People don't talk with prescriptive language anymore. It's easy to identify right from wrong but people struggle to add anything meaningful to the conversation. To say "new people are ruining my hobby" is one of the most common thing I have heard throughout my life as hobbies that are cool become trendy for any time. Once they sell RX7 shirts and hoonigan stickers at Zumiez, it's going to be like this. That said, it's easier to post memes about “clout chasers and retards” than to set up a private track event or create media that promotes positive behavior.

If you're the kind of person that owns a "fun car to drive to work in", a stance car, or don't participate in automotive events / Motorsports .... congrats! You have ascribed the VW Jetta use case onto something not designed to do that. Probably for attention if you're being very honest about that, so don't feel you need to read much further as you're likely into cars for vanity and attention anyway. As much as I am annoyed by young maladjusted TikTok brain poisoned 19 year olds with bad haircuts, there are just as many people with a high level of pretentiousness and perceived taste that are doing nothing to influence those people in the positive direction, build community, or develop their own driver skill.

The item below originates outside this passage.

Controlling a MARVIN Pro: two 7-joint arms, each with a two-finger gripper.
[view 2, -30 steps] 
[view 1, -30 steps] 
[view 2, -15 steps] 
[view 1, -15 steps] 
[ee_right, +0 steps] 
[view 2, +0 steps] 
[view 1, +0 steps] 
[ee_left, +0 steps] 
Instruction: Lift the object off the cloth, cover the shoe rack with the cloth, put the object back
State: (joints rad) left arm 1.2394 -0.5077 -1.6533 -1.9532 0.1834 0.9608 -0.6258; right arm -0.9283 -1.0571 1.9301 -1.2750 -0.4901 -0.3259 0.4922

There are new driver kids in my neighborhood that see my cars outside of my house and I tell them all the same thing- I will help them prep their cars for autocross or drift events, and help them make their loud cars quieter, but I *won't* help them cut cars up for cosmetic mods or help them do anything stupid. I also encourage them to do less mods and more events. I want more people to save money and focus less on depleting budget on things they don't even need. I also actively discourage my friends from creating public neusance cars that attract negative attention.

Where you come in

If you are reading this you are likely a pretty car interested person and/oryou have enough attention span to read down to my fifth header- so you are likely a pretty smart person in 2025.

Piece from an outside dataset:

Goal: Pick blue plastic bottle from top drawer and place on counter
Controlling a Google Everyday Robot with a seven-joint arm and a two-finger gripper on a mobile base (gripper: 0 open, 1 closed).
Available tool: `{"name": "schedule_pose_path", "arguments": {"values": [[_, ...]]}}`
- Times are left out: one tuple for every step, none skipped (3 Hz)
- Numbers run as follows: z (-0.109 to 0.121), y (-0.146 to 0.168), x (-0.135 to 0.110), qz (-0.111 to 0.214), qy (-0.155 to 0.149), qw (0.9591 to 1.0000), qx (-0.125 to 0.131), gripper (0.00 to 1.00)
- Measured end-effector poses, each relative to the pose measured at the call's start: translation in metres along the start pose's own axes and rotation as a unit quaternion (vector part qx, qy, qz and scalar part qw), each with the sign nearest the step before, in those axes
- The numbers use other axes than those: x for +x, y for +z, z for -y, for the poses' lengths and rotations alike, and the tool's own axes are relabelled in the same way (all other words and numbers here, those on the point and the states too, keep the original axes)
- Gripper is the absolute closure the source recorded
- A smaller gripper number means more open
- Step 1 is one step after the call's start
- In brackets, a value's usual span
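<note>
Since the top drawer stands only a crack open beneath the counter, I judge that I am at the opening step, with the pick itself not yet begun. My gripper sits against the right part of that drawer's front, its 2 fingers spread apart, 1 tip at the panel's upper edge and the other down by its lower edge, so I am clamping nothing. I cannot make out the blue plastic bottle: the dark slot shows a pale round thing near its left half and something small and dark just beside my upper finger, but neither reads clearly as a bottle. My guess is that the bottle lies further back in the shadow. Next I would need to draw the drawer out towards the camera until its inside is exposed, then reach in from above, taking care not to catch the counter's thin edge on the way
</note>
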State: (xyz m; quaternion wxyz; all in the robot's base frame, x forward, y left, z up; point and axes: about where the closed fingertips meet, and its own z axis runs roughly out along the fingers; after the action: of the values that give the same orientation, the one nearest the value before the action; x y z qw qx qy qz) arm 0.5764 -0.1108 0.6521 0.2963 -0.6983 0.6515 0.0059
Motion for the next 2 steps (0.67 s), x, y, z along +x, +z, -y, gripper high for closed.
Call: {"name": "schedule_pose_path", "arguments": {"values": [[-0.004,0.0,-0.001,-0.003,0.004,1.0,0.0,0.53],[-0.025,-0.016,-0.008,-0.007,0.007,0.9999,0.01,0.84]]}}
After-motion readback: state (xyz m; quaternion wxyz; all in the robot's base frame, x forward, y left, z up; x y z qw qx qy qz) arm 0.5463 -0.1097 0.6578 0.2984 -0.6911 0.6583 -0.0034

Unfortunately, that burdens you with a bit of a responsibility. You should be leading by example. Have a clean well modified car with non replica parts, and promote good behavior.

You should do your best to avoid feeding the attention hungry group online doing anything to get you to talk about them. You should also host/attend car events in your area and help your friends make it to tracks in whatever way possible.

If new people around you show interest in motorsports- you should be the one helping steer them towards the correct media to get them on the right track, And a lot of the people who used to run it couldn’t handle not being the center of it anymore.